As she breathed the words, her right hand went to her forehead and her finger traced some figure there.

Her figure seemed to grow more rigid, her eyes closed, she swayed a little – then suddenly she sat upright with a jerk, as though she had suddenly awakened.

‘What is it?’ she said confusedly. ‘What have I been saying?’

‘It is nothing,’ said Rose. ‘You are tired. You want to rest. We will leave you.’

She seemed a little dazed as we took our departure. ‘Well,’ said Rose when we were outside. ‘What do you think of it?’ He shot a sharp glance sideways at me.

‘I suppose her mind must be totally unhinged,’ I said slowly. ‘It struck you like that?’

‘No – as a matter of fact, she was – well, curiously convincing. When listening to her I had the impression that she actually had done what she claimed to do – worked a kind of gigantic miracle. Her belief that she did so seems genuine enough.

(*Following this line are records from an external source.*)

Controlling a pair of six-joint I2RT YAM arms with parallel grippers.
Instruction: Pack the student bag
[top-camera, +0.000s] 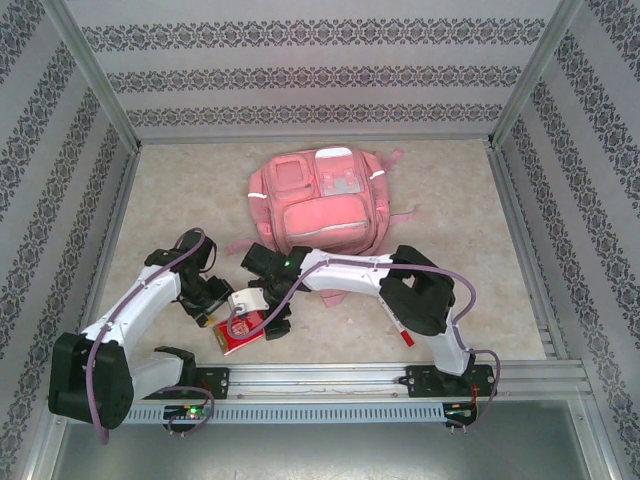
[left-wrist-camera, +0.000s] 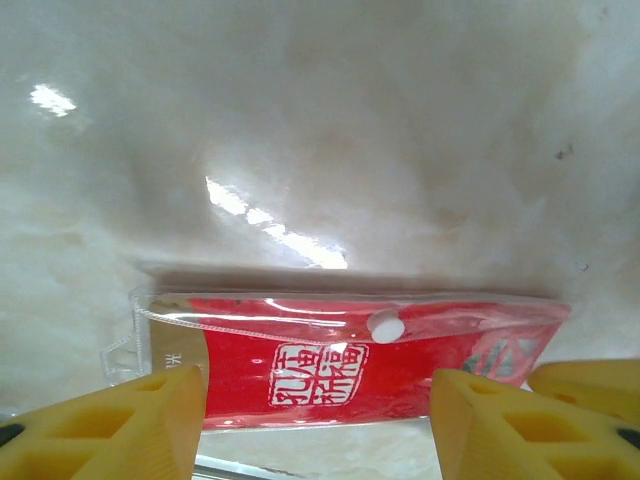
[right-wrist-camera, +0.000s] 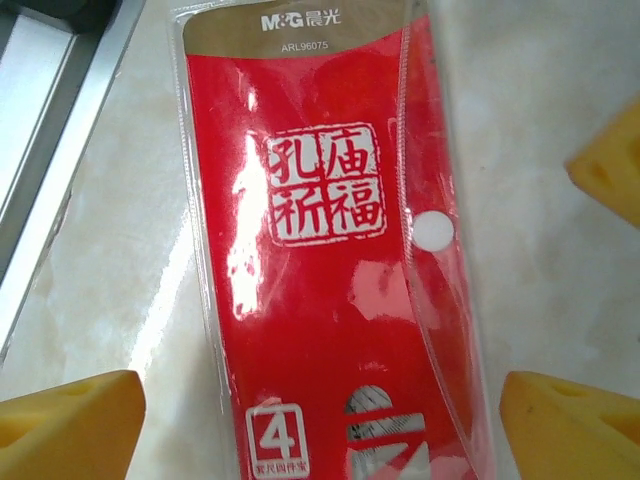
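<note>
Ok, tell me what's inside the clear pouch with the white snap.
A red card with a white seal print and a tan M&G header fills the clear pouch. Whatever sits behind that card is covered.

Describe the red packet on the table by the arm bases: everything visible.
The red packet is a flat, oblong sleeve of glossy clear plastic, its flap closed by a white snap button. Inside is a red card with a gold-brown header band, a white seal of Chinese characters and a "4". It lies flat on the marble-look table, near the front rail. The right end effector straddles it, jaws open; contact is unclear.
</note>
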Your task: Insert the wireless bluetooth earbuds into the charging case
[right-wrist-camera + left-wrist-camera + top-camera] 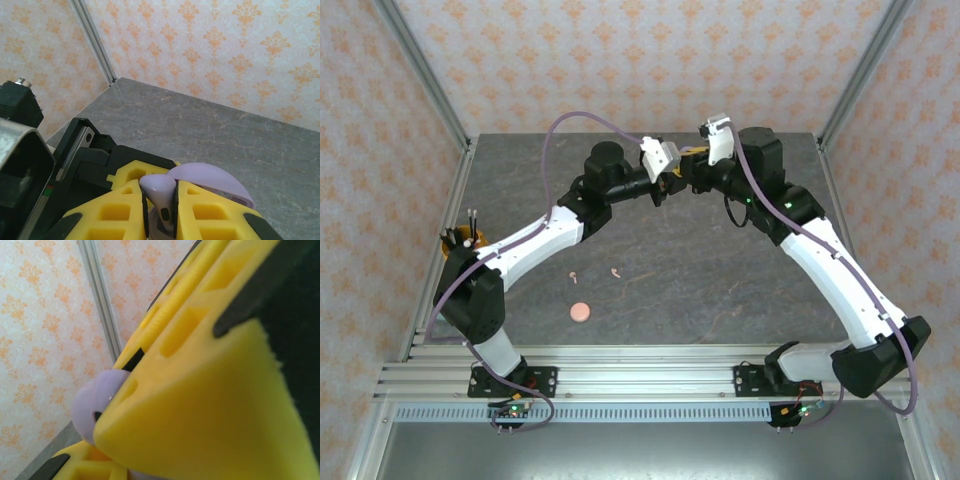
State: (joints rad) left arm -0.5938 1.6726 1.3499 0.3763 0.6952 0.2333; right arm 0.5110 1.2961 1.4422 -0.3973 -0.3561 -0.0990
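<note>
My right gripper (161,186) is shut on a pale purple earbud (165,197), stem downward, held just over the open purple charging case (212,182), whose lid is raised. My left gripper (100,442) is shut on that purple case (92,405), and its yellow finger (129,176) shows behind the earbud. Both grippers meet above the back middle of the table, the left gripper (663,186) beside the right gripper (693,179). Two pale pink earbuds (574,274) (616,271) lie loose on the table. The second purple earbud is hidden.
A round pink case (581,311) lies on the grey table (720,290) in front of the pink earbuds. An orange-and-black fixture with pins (458,242) stands at the left edge. Patterned walls with metal posts (430,90) enclose the table.
</note>
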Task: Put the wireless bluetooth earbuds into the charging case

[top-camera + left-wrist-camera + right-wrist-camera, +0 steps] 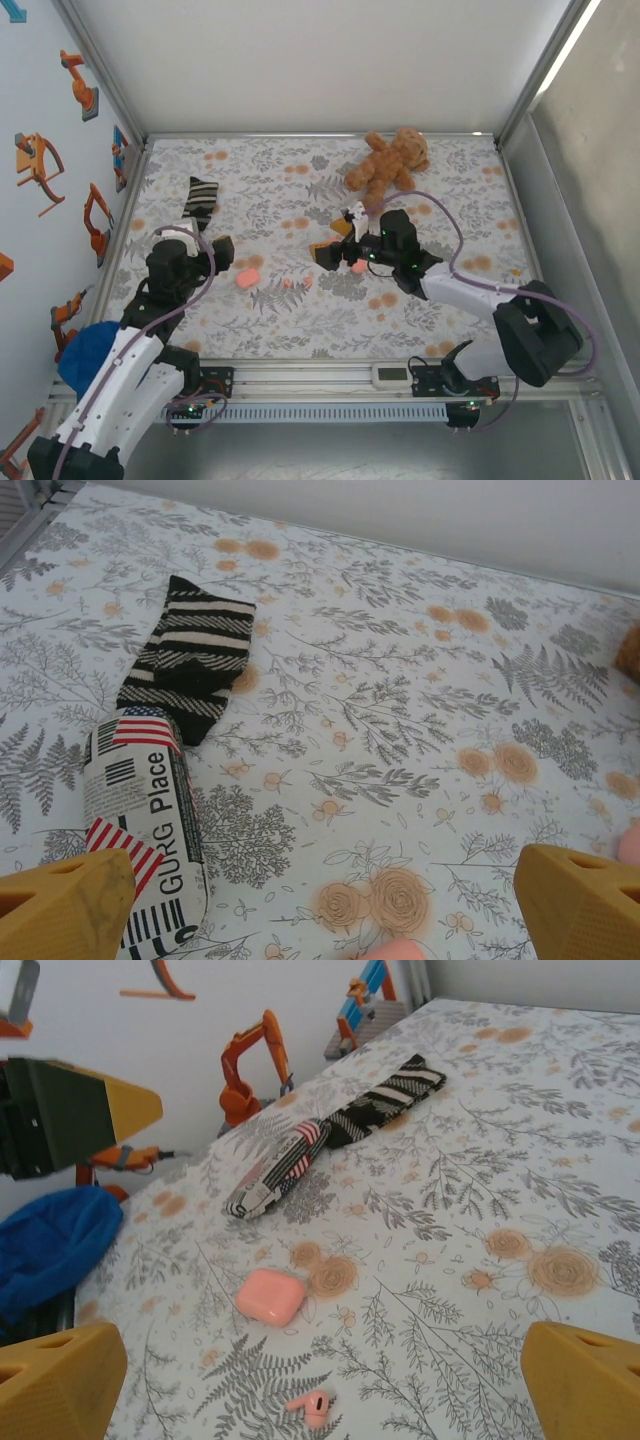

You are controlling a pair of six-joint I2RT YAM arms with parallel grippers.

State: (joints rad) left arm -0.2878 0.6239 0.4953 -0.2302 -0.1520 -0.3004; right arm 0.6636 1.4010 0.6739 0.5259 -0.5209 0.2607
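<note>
Earbud (312,1407) lies on floral cloth (480,1160), between wide-open jaws of right gripper (320,1365). Pink case (270,1296) just beyond it. Left gripper (320,915) jaws spread, empty; printed roll (145,820) beside its left jaw.

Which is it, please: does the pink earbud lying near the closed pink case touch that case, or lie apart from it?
Apart. The right wrist view shows bare printed cloth between the earbud and the case.

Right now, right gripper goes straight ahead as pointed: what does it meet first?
Likely the loose pink earbud ahead of the open right gripper; the pink case lies beyond. Depth is unclear.
</note>
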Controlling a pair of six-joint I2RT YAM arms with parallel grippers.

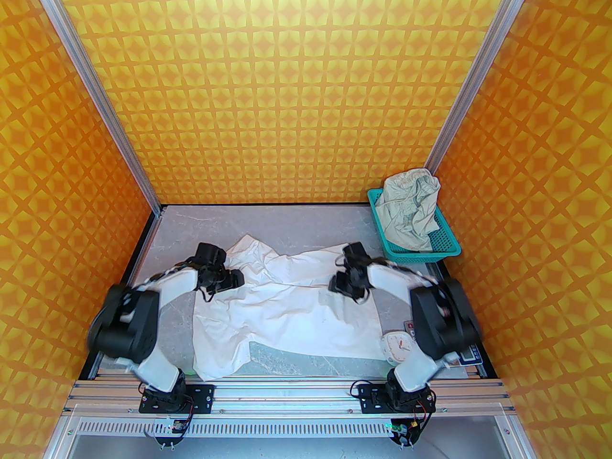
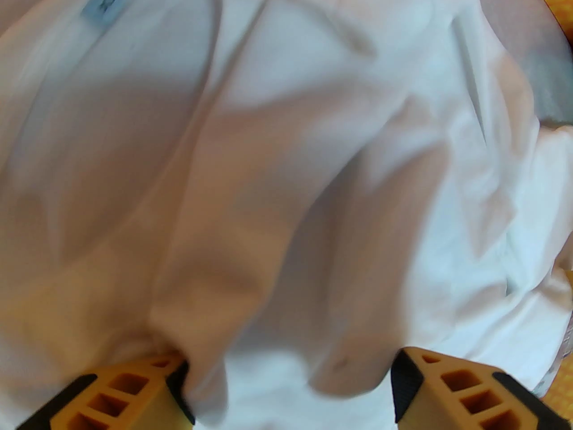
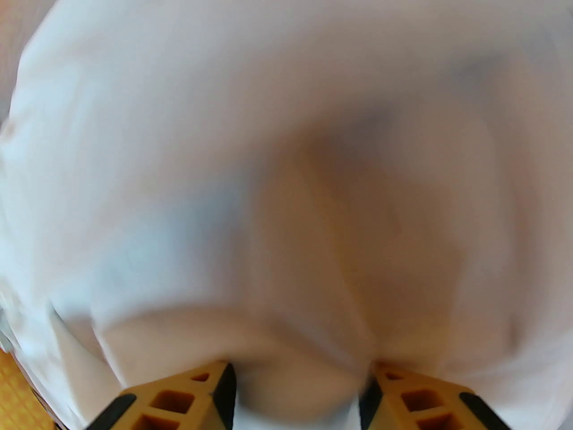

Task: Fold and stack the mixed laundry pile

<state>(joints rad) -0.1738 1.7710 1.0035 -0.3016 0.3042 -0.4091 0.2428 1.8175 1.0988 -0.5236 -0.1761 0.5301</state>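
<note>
With my left end effector (image 2: 291,361) open and my right end effector (image 3: 297,365) half-parted, its grip unclear, I work the crumpled white cotton T-shirt (image 1: 287,304) on the grey table (image 1: 191,227), likely to spread it flat. The pale greenish gathered-waist shorts (image 1: 411,208) sit in the far-right teal mesh basket (image 1: 447,249).

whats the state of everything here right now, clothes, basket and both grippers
white cotton T-shirt: spread out rumpled on the grey table, not folded
teal plastic mesh basket: upright, far right corner
pale green cloth shorts: crumpled inside the basket
small white clock: lying face up, near right
left gripper: open, shirt cloth between its fingers
right gripper: shirt cloth bunched between its fingers, grip unclear
</note>
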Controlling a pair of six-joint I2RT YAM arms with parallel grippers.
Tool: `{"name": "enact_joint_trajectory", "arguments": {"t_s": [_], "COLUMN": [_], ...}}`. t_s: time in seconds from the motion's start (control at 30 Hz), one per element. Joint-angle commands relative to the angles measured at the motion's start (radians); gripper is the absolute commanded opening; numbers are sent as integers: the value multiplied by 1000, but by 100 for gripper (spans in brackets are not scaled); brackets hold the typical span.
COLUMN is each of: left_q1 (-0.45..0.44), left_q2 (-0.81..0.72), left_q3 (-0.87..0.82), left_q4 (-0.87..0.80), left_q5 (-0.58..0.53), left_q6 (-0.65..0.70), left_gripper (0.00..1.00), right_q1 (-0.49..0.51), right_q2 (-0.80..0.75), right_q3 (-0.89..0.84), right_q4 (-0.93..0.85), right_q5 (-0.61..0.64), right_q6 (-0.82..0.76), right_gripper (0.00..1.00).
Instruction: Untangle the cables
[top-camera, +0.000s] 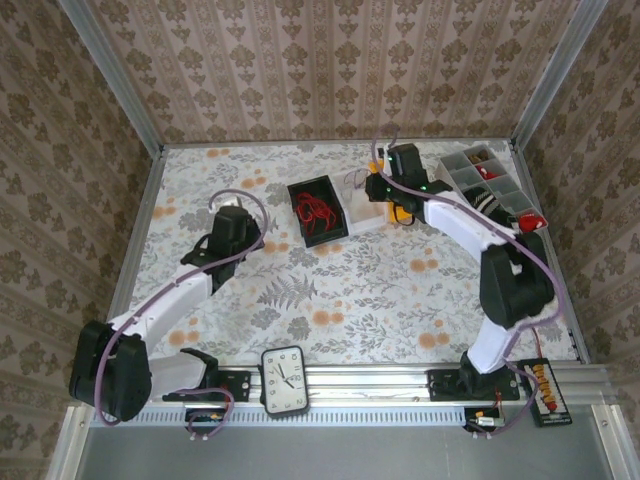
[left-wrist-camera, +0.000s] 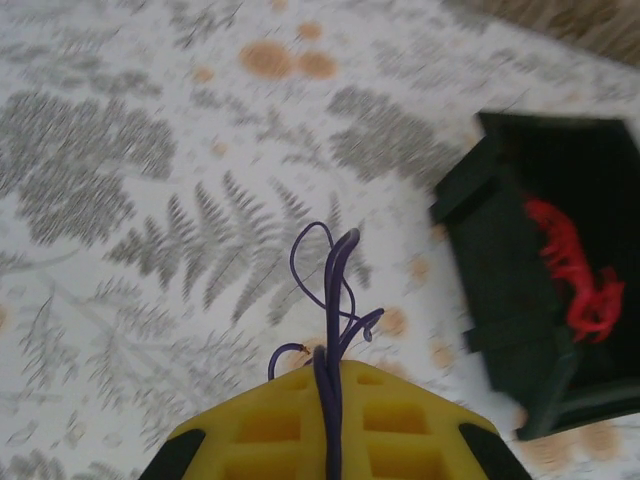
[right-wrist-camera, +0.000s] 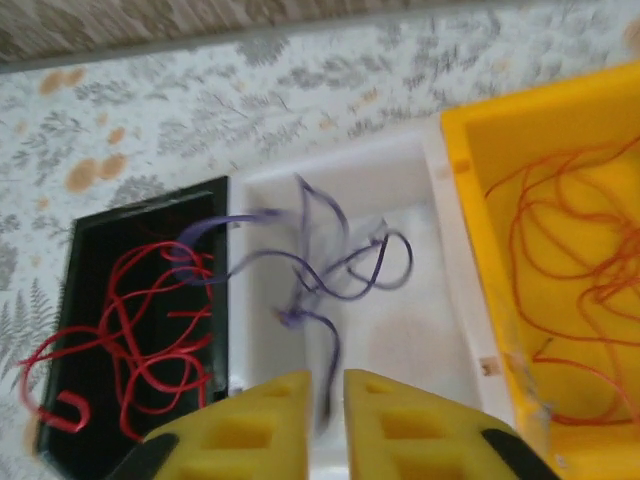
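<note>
- Left gripper (left-wrist-camera: 328, 368): yellow fingers pressed together on a purple cable (left-wrist-camera: 335, 290), whose loops rise above the floral tablecloth (left-wrist-camera: 150, 200), left of the black bin (left-wrist-camera: 495, 290)
- Black bin: holds the loose red cables (right-wrist-camera: 140, 320), with one hooked end lying over its near left corner
- White bin (right-wrist-camera: 410, 340): stands between the black bin and the yellow bin (right-wrist-camera: 480, 180), touching both, and holds a blurred purple bundle (right-wrist-camera: 340, 270)
- Right gripper (right-wrist-camera: 327, 390): over the white bin's near edge, jaws a narrow gap apart, with one purple strand running down toward the gap
- Yellow bin: holds thin orange cables (right-wrist-camera: 570, 260)
- Overhead view: a grey divided tray (top-camera: 470, 170) in the far right corner and a clock (top-camera: 284, 378) on the near rail
</note>
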Motion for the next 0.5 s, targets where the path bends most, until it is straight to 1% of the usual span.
{"name": "enact_joint_trajectory", "arguments": {"t_s": [0.0,0.03,0.13,0.17,0.23,0.37,0.47], "left_q1": [-4,-4,-4,-37,-60,-130,-157], "left_q2": [-27,-26,2,23,80,249,399], "left_q3": [81,100,156,183,244,396,509], "left_q4": [47,52,70,76,80,108,148], "left_q5": [89,117,214,241,282,334,357], "left_q6": [62,69,69,68,74,78,27], "left_gripper": [0,0,0,0,0,0,0], "right_q1": [-4,-3,-6,-7,-15,-38,-63], "right_q2": [16,0,-60,-84,-132,-236,-301], "right_q3": [48,35,-8,-23,-61,-168,-244], "right_q4": [-15,0,22,19,18,34,31], "right_q5": [-40,-32,20,42,71,113,131], "right_q6": [36,40,39,37,34,33,47], "right_gripper": [38,41,45,45,45,45,45]}}
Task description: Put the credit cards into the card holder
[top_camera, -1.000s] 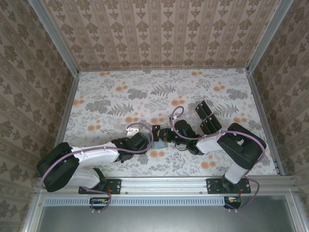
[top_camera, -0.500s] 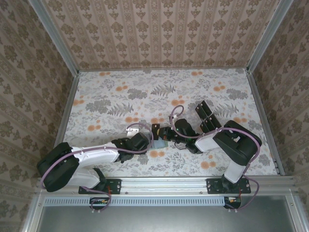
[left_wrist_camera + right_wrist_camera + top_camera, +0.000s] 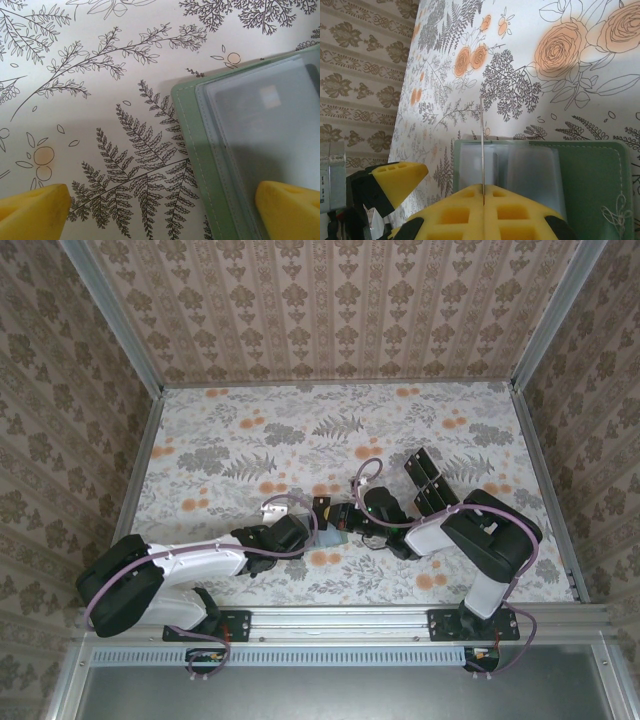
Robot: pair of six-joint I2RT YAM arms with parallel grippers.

That is why –’

‘That is why you say her mind must be unhinged. Quite so. But now approach the matter from another angle. Supposing that she did actually work that miracle – supposing that she did, personally, destroy a building and several hundred human beings.’

‘By the mere exercise of will?’ I said with a smile. ‘I should not put it quite like that. You will agree that one person could destroy a multitude by touching a switch which controlled a system of mines.’